What needs to be done. Locate the string "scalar" in the records below. Copy every line where it occurs.

Records contained in a dataset:
· · · · ·
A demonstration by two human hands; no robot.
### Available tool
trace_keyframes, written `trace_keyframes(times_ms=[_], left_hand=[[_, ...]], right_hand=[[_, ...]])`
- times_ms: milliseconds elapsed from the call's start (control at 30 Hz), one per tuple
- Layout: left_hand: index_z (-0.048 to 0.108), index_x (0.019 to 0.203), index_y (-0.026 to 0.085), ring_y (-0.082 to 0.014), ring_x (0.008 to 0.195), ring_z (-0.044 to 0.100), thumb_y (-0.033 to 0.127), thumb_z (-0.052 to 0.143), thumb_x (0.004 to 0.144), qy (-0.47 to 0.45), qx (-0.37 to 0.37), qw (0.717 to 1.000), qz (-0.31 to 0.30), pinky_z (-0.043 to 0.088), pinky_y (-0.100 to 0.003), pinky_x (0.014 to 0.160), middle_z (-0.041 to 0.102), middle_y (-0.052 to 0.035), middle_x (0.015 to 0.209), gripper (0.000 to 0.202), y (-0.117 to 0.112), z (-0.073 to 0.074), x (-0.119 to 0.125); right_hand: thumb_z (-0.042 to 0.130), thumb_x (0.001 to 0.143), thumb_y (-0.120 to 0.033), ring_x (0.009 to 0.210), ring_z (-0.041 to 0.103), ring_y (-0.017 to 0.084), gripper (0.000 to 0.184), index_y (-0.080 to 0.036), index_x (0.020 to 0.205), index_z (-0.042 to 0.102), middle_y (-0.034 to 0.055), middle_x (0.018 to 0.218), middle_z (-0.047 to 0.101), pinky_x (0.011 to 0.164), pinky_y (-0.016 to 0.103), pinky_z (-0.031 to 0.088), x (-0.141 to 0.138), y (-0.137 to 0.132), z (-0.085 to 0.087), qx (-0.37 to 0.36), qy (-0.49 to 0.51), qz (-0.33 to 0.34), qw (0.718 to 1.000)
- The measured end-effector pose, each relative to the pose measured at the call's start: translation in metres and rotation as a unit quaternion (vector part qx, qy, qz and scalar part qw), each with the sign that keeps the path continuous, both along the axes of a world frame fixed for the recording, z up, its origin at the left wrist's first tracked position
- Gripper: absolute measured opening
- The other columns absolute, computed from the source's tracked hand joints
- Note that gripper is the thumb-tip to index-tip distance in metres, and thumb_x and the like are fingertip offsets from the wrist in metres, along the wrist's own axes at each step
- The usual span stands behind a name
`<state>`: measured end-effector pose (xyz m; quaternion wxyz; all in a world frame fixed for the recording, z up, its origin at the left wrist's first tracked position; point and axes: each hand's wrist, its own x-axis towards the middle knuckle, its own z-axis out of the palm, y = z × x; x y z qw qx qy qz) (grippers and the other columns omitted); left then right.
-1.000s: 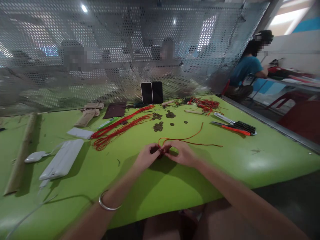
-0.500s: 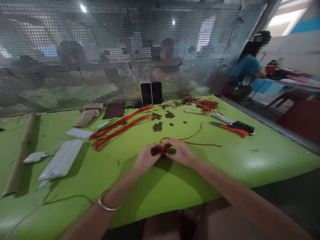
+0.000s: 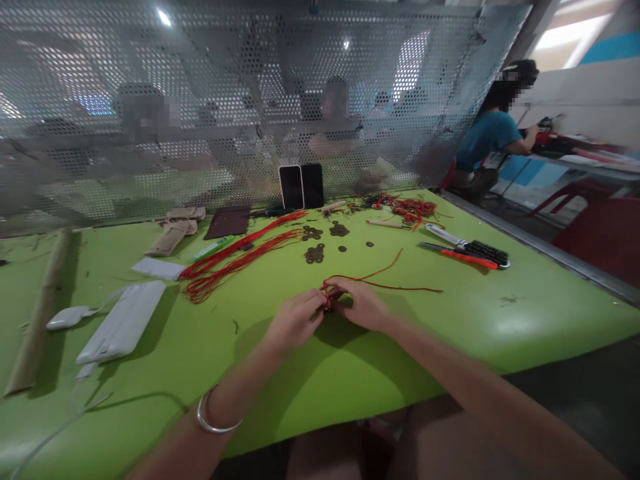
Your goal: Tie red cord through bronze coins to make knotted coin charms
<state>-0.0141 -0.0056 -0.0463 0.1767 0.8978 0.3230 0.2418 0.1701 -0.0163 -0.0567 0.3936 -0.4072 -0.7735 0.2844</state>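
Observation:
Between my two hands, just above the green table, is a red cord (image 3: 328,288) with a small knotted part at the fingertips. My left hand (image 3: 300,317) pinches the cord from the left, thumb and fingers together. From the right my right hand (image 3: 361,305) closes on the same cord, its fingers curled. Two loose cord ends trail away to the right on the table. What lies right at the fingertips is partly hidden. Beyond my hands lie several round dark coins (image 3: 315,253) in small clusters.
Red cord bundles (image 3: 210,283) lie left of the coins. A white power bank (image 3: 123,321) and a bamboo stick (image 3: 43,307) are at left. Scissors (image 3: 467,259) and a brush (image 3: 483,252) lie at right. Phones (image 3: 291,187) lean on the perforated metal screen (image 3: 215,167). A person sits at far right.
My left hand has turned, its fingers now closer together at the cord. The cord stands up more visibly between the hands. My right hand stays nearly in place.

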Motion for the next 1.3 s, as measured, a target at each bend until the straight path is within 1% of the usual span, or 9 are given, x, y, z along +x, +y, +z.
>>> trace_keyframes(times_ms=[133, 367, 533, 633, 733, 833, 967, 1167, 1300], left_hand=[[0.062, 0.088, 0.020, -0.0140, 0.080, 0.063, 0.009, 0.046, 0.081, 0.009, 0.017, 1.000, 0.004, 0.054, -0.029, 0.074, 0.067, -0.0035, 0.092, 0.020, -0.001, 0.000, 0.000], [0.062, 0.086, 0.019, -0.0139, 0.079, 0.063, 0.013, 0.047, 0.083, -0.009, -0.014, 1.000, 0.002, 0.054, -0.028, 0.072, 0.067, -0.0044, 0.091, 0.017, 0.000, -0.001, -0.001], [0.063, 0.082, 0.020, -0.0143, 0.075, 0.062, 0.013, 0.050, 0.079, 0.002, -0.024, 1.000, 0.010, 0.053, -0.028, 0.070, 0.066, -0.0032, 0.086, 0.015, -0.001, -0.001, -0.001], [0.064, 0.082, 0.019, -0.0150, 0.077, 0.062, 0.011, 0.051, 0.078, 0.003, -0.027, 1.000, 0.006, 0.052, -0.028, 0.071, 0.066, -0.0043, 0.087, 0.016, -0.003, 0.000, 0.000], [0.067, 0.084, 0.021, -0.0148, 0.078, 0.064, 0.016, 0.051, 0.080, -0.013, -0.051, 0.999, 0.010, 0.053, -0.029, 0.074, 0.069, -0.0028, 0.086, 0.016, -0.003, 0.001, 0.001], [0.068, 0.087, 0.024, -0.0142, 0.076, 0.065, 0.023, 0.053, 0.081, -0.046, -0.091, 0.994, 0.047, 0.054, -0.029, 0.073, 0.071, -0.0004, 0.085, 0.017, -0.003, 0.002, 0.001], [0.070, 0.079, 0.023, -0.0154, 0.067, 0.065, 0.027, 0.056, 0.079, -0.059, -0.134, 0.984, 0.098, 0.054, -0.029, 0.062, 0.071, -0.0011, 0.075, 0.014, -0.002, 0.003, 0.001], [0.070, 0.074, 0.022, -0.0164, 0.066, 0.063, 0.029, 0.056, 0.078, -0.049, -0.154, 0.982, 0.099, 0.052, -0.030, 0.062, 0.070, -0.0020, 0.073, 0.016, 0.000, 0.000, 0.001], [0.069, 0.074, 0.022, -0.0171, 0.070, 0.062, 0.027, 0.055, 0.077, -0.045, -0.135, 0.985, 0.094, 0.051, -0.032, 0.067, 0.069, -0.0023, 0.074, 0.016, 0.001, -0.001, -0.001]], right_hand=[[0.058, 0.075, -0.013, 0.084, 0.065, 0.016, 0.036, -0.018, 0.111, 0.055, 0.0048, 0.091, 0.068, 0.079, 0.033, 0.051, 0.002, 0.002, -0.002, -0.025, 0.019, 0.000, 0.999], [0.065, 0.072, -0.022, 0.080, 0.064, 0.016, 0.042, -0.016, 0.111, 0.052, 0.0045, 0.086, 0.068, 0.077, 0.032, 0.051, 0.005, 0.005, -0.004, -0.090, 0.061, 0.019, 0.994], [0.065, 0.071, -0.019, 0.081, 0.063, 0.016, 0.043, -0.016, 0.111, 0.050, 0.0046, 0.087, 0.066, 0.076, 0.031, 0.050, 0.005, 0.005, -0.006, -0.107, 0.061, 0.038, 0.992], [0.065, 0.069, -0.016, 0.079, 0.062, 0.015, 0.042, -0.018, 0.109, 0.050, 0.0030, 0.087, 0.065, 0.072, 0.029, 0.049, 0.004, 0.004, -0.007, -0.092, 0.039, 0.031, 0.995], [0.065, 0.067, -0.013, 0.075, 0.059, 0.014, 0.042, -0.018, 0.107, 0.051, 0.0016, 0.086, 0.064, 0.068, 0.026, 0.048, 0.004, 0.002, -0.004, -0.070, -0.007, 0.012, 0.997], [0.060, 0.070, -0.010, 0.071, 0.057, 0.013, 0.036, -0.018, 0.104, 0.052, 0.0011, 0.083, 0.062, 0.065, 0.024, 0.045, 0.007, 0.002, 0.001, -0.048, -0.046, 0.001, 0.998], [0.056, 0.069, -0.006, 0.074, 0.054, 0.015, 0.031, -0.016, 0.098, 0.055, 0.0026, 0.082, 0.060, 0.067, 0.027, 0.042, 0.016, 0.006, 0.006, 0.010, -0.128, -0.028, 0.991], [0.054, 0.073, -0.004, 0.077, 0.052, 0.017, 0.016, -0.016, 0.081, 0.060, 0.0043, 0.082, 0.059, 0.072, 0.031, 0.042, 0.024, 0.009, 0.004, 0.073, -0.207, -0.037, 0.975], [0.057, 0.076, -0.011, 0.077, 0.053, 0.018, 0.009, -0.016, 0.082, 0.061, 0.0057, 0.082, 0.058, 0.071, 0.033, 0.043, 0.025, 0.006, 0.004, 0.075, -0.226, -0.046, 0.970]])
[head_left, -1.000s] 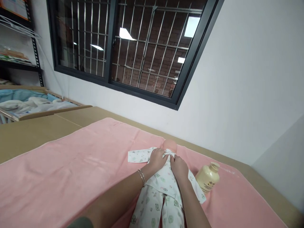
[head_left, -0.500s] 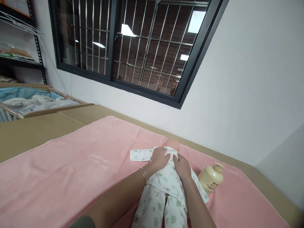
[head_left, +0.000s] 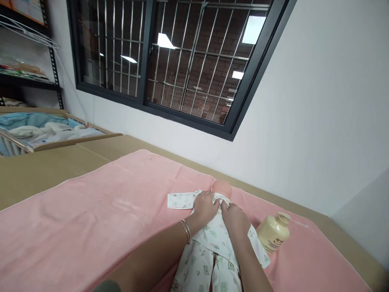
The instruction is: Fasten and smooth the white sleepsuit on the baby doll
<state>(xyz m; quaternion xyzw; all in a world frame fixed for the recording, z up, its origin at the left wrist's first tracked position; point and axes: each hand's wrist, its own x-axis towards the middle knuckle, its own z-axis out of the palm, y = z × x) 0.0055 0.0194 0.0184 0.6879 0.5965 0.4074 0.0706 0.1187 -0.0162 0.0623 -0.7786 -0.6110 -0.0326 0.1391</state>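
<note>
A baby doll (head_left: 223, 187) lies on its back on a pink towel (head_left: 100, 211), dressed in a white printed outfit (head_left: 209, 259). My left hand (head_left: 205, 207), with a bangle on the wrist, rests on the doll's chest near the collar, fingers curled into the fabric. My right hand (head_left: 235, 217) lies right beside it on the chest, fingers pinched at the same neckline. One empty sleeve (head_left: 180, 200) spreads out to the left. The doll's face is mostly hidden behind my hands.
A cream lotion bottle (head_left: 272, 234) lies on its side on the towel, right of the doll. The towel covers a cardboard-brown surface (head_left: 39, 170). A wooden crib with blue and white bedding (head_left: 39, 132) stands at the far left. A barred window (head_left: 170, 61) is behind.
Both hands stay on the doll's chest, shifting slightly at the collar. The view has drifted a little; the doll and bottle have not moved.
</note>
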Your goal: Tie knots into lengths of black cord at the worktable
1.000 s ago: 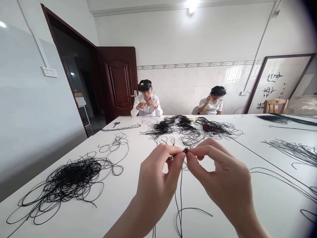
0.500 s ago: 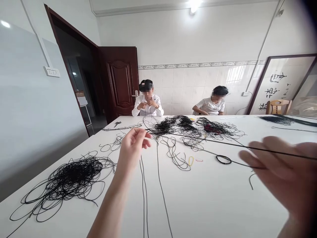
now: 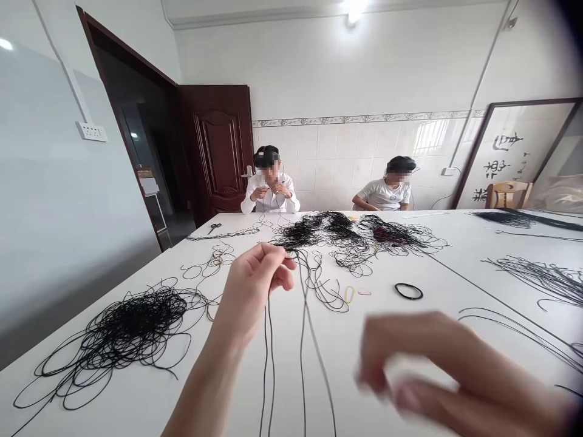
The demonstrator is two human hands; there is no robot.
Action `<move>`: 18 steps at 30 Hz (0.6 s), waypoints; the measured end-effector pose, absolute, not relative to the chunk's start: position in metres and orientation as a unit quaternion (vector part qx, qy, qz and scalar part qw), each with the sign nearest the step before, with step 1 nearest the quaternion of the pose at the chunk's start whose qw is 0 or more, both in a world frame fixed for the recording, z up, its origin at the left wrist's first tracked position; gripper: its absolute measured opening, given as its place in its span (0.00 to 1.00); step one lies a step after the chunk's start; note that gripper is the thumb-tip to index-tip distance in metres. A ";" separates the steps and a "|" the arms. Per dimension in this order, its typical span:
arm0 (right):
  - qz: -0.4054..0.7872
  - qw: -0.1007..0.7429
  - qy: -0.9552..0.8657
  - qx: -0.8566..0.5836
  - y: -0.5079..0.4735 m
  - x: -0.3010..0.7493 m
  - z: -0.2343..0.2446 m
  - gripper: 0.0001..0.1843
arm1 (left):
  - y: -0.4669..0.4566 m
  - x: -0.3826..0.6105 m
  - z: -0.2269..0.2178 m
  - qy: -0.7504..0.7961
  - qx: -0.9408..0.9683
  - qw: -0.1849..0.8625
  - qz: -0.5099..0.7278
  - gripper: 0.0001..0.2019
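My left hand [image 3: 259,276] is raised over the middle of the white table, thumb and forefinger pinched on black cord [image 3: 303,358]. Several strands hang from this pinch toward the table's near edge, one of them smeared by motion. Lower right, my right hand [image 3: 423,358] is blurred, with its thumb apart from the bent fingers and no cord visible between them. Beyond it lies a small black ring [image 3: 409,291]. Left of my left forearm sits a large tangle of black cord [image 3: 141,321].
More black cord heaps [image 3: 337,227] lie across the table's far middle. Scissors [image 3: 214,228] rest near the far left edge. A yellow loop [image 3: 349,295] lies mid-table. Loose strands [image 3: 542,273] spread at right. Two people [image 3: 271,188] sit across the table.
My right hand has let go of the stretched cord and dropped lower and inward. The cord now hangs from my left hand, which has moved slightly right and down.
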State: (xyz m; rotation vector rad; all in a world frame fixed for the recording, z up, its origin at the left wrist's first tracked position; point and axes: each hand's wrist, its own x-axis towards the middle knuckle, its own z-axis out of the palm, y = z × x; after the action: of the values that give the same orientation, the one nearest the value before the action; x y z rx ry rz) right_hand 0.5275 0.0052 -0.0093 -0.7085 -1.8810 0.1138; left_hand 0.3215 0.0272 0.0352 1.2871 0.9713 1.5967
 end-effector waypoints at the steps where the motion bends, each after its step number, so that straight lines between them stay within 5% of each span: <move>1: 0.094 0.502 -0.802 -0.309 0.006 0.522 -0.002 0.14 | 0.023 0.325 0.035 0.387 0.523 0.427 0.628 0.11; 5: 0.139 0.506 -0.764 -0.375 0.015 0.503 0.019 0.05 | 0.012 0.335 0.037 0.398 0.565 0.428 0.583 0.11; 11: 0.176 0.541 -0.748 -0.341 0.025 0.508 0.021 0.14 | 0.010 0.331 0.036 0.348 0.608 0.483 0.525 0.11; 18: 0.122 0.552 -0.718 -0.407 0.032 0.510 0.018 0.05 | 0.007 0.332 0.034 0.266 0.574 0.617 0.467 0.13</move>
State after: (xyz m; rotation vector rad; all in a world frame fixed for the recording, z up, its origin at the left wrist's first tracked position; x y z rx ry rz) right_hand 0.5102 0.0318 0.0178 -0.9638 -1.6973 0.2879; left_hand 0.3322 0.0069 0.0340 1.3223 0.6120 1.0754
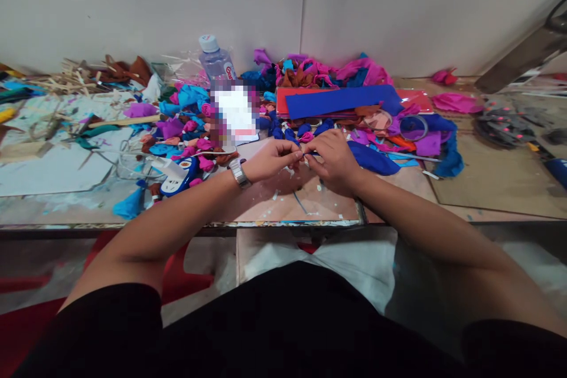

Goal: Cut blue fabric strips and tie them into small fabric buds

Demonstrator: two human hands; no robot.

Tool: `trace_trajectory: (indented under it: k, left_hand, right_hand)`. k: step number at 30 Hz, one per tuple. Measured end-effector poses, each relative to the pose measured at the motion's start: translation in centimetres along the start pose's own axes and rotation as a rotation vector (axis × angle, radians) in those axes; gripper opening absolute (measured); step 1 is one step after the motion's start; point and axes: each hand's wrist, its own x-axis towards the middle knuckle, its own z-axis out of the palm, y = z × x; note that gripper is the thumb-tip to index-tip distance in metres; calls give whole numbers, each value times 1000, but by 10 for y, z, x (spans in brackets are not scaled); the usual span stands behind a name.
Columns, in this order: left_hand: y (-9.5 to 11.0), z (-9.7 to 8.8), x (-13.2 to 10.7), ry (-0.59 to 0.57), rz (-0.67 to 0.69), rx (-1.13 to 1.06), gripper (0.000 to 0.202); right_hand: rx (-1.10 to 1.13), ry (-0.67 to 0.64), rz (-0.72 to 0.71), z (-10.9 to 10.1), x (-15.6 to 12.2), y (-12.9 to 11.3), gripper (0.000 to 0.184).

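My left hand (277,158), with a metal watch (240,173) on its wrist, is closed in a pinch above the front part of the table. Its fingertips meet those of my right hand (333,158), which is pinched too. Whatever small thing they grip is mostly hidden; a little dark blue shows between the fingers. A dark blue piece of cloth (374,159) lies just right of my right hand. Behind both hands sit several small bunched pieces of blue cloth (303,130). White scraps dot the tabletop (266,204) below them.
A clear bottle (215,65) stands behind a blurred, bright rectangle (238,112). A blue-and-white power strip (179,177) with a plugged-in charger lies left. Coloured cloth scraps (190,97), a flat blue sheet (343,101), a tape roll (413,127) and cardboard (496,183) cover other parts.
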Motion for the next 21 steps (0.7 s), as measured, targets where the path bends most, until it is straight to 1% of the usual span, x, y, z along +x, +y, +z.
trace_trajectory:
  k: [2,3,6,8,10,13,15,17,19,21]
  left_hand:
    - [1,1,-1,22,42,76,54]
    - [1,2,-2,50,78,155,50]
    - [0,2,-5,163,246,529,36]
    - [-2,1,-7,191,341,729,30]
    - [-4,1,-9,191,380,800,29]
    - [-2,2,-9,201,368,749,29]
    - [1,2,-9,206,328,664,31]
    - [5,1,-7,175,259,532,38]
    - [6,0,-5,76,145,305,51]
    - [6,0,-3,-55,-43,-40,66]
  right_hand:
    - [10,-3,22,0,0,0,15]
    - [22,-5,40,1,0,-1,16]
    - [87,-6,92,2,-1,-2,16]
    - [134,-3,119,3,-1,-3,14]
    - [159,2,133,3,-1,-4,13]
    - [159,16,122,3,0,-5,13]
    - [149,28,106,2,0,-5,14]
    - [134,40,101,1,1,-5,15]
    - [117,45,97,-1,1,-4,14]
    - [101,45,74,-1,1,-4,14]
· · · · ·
Problem solution.
- The measured end-effector pose, each relative to the pose measured at the call's start: translation in metres and rotation as a unit quaternion (vector part qx, qy, qz and scalar part qw), each with the sign that keeps the path continuous, both along the axes of a world frame fixed for the recording, z up, its origin at the left wrist's first tracked position
Action `<move>`: 18 steps at 30 Hz (0.6 s), waypoints; the measured end-effector pose, absolute, not relative to the chunk's start: position in metres and orientation as a unit quaternion (vector part qx, qy, qz and scalar part qw), each with the sign nearest the step before, with step 1 nearest the quaternion of the pose at the chunk's start whose qw is 0 or more, both in a world frame fixed for the recording, z up, its origin at the left wrist's first tracked position; gripper: its absolute measured opening, given as its place in its span (0.00 to 1.00); step one lies a step after the chunk's start; note that gripper is the thumb-tip to index-tip distance in metres. A ";" separates the steps and a "|" the arms. Per dimension in this order, its typical span:

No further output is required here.